Now, we need to use this plugin in the Vite config file and pass the version information from the environment variables.
// vite.config.ts
import { defineConfig } from 'vite'
import { htmlEnvPlugin } from './htmlEnvPlugin'
export default defineConfig({
plugins: [
htmlEnvPlugin({
BUILD_VERSION: process.env.BUILD_VERSION || 'dev',
BUILD_DATE: new Date().toISOString()
})
]
})
}
We need to add the placeholder in the index.html file.
<!DOCTYPE html>
<html lang="en">
// ....
</html>
<!-- Build version: %BUILD_VERSION% -->
<!-- Build date: %BUILD_DATE% -->
Alternatively, if you need programmatic access to the version information from JavaScript, you can use <meta> tags in the <head> section:
<!DOCTYPE html>
<html lang="en">
<head>
<meta name="build-version" content="%BUILD_VERSION%" />
<meta name="build-date" content="%BUILD_DATE%" />
<!-- ... other head elements ... -->
</head>
<body>
// ....
</body>
</html>
This allows you to read the version in your application code:
const version = document.querySelector('meta[name="build-version"]')?.content;
const buildDate = document.querySelector('meta[name="build-date"]')?.content;
Finally, we need to set the BUILD_VERSION environment variable in the CI pipeline before running the build command. How you do this will depend on your CI tool, but let’s assume you are using GitHub Actions.
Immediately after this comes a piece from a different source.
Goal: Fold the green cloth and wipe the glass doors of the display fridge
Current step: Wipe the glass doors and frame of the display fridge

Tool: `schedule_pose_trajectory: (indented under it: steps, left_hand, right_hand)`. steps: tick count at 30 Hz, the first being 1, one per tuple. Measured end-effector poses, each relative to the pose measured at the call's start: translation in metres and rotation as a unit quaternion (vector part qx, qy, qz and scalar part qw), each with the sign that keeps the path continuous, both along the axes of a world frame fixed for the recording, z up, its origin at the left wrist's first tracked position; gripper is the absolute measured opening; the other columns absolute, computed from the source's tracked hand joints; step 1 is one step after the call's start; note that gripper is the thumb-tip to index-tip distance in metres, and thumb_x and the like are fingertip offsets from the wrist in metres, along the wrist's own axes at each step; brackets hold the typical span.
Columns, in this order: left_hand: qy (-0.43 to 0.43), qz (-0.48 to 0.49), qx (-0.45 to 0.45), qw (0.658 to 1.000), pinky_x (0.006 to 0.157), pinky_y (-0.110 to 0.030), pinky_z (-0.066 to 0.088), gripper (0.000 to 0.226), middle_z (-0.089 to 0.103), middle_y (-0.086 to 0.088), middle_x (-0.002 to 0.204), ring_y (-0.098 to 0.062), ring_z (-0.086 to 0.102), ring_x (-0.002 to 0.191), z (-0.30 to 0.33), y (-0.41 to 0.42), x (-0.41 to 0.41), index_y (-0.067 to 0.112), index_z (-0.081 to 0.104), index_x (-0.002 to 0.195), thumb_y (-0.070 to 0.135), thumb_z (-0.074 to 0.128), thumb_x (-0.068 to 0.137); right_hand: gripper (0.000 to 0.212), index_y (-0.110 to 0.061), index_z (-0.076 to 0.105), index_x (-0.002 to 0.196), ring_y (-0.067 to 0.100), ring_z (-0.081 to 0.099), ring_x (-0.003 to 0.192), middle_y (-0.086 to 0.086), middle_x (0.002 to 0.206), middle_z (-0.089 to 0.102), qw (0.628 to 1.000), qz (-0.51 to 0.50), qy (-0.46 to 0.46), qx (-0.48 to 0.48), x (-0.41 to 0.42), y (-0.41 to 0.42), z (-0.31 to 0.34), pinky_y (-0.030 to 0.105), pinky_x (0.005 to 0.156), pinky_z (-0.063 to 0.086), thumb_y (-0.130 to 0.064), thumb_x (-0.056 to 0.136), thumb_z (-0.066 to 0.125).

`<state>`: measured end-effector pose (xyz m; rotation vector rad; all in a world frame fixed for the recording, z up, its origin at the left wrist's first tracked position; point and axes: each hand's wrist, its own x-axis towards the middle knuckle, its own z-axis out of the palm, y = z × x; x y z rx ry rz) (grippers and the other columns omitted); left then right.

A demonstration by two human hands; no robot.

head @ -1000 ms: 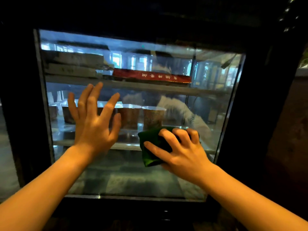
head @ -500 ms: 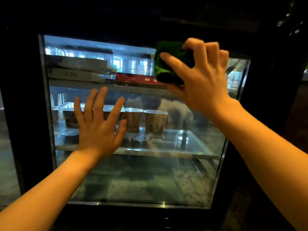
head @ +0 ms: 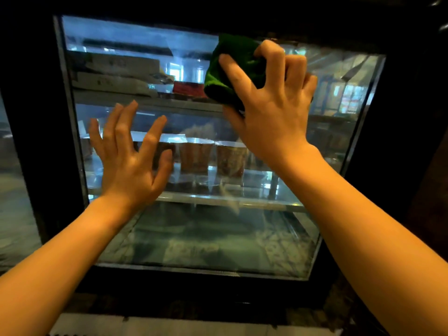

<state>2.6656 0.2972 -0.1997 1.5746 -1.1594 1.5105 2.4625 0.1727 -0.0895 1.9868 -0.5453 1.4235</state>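
Observation:
The display fridge fills the view, and its glass door (head: 208, 234) faces me in a black frame. My right hand (head: 271, 105) presses the folded green cloth (head: 230, 69) against the upper middle of the glass, near the top edge. The palm hides the cloth's right part. My left hand (head: 131, 161) lies flat on the left half of the glass with its fingers spread, holding nothing.
Behind the glass a shelf (head: 218, 200) carries several paper cups (head: 196, 154). Flat boxes (head: 114, 73) and a red box (head: 189, 88) lie on the upper shelf. The black frame (head: 397, 117) borders the glass, and a pale floor strip (head: 194, 326) shows below.
My right hand carried the cloth from the lower middle of the glass up to the top, then slightly down and right. The left hand stayed on the glass, its fingers spreading a little.

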Motion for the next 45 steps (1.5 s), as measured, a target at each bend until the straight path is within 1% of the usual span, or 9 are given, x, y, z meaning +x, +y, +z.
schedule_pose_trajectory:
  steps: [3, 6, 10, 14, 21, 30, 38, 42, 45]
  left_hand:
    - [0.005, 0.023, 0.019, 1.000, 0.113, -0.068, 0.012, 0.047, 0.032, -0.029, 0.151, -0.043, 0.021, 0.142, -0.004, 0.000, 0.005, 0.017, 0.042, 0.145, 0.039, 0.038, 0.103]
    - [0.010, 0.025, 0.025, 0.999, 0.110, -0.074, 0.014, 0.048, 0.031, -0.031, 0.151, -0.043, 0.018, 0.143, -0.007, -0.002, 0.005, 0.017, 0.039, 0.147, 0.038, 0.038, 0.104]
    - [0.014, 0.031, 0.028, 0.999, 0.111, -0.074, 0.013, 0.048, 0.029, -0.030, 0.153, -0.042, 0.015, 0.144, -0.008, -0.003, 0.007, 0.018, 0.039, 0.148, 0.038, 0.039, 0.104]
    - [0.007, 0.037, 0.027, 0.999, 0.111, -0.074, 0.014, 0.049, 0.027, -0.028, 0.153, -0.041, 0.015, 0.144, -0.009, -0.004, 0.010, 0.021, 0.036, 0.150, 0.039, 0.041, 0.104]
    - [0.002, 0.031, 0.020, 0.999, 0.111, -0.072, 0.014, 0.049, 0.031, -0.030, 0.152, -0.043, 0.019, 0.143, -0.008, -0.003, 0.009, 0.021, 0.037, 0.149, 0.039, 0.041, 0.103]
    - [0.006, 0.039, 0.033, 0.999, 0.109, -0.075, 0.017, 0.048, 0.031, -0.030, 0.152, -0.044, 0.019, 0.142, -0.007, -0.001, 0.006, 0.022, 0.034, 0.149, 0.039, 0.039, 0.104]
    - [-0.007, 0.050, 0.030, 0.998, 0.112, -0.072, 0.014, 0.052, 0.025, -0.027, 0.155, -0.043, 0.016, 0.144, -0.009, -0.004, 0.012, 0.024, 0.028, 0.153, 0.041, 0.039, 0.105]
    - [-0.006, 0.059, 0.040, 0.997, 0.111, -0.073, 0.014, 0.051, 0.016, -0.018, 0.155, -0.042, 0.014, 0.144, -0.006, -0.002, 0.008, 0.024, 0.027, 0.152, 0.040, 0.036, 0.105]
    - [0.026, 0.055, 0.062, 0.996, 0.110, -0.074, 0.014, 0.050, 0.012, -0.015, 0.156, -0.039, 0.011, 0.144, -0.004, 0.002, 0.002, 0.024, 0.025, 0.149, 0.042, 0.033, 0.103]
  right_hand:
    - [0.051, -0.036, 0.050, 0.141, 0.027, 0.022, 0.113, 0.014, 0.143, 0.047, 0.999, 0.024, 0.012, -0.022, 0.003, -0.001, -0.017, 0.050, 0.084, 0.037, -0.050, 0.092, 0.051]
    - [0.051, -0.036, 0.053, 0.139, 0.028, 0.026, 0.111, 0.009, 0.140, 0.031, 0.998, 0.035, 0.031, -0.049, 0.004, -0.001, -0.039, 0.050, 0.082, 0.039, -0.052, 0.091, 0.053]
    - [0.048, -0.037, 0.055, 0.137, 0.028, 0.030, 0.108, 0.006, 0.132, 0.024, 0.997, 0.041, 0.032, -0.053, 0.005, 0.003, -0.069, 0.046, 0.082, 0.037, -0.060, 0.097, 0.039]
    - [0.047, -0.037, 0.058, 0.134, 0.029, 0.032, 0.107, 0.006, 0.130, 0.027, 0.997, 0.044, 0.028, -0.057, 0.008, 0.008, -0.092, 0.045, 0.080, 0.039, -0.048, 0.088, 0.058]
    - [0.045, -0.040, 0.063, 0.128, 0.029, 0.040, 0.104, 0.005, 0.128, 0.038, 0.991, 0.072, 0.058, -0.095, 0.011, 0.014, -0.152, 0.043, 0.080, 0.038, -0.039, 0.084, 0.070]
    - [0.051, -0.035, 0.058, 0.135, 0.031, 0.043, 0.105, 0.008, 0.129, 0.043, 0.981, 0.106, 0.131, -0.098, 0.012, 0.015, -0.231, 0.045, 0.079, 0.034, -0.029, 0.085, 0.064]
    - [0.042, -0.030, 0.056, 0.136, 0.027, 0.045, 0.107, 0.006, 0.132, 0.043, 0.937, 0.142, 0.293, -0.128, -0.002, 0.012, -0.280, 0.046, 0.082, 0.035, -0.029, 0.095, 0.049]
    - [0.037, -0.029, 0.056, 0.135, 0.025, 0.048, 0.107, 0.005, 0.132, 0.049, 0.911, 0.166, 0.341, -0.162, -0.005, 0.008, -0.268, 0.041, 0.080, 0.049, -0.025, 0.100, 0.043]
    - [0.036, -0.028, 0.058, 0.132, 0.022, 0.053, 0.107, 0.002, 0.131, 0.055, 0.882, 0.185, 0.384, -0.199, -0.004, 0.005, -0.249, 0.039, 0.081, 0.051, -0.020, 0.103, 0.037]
You can use the following step to set the variable using the PR number.
- name: Set build version
run: echo "BUILD_VERSION=pr-${{ github.event.pull_request.number }}" >> $GITHUB_ENV
With this setup, every time you deploy a new version of your frontend application, the index.html file will include the build version and date, allowing you to easily check which version is currently deployed by simply inspecting the HTML source in the browser.
You can use this approach to include other interesting information, for example, the backend API version your frontend is using.
Conclusion
By embedding version information directly in your index.html file, you eliminate the uncertainty around which code is running in production. This simple approach provides immediate visibility into your deployments, helps debug issues faster, and ensures your team can quickly verify that critical hotfixes have been rolled out successfully.